But I wouldn’t trade it for anything. Here’s why:It’s all about the journey, dummy. I know, that’s the biggest cliche in the world, but there’s a reason it’s said so often, and rings so true when we hear it. The person I, or you, or anyone is, well, that’s not the same person we were 10, or 20 years ago. Much in the same way that animals evolve to adapt to stresses in their environment, we all adapt emotionally, creatively when life throws us curveballs. We all are products of our upbringing, we’re all the sum of the love we have known and the love we have lost. And we’re all the end result of whatever shit we’ve encountered in our lives. Fact.
But the trick is how we process it. Does adversity, challenge, struggle make us more cynical, harder, less authentic? Or does it make us more resilient, smarter, and more seasoned and sincere? I really think that it’s a choice we face…I know that I’ve never had as hard a time emotionally as I have the last months of 2012, the first months of this year, and it changed me in ways I’m still discovering, still surprised by (I have ideas for the next phase of my life, and my art, that far surpasses anything I have created so far. It’s on a bigger scale than I thought myself capable of, and it’s bold. I can’t wait to put it in motion. BOR-ing!). The events of the past few months, while painful and challenging, have served to shake me awake. I feel strong, and healthy, and happy. Here’s the thing, though: I know I’d lose the best part of me if I got jaded and bitter. And I really believe that it’s something we have control over.
Is it a product of society, of our culture, that teaches us that the end result is the priority? Is it our education system, full of gold stars and A++’s that forms how we view achievement at an early age? Probably. I can think of very few examples of “journey-oriented” reward systems that I’ve experienced, Jennie Kay’s Ungame notwithstanding. Maybe that’s the problem…or maybe not. It’s been my experience that once we’re adults, we learn better by doing, by trying and failing, more than just reading about a thing. Maybe we all need to learn this lesson for ourselves, that the journey has value (sometimes greater than the end result), for it to really stick with us.
Last night I was witness to a celebration of someone who had woken up, taken a step similar to me 2 or 3 years ago, and was reaping great rewards from that risk.

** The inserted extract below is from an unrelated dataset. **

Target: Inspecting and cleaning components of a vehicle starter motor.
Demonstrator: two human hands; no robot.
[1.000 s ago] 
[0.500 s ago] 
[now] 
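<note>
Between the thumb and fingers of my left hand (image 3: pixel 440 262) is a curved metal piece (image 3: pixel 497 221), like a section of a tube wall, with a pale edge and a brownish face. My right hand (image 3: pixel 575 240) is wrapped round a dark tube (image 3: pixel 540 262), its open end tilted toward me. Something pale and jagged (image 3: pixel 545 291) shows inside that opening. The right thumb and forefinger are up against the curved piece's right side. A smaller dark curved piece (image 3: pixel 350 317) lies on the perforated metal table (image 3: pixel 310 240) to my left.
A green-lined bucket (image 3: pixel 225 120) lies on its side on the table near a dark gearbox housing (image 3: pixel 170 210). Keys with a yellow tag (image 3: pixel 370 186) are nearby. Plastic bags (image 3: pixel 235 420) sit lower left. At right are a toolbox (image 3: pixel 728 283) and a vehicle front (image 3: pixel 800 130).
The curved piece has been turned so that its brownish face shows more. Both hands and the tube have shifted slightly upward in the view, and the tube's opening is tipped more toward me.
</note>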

It was so encouraging to see that her attitude was one of extreme gratitude and thankfulness, even though from all reports it wasn’t an easy or quick journey. That’s rare, but I think at the root of it is humility, and perseverance. It takes guts to smile while in the struggle.
And that’s it. No thunderclap, no big reveal. I’m just musing out loud, and freshly inspired. Portland is going to be very good for me, I think. It’s not going to be easy. Nothing worth it ever is. But I think this city, while it may have seemed so odd, and eccentric, and unfamiliar to the person I was a year ago, now fits me like a glove and has shaken me out of a months-long, maybe even lifelong torpor.
I’m wide awake.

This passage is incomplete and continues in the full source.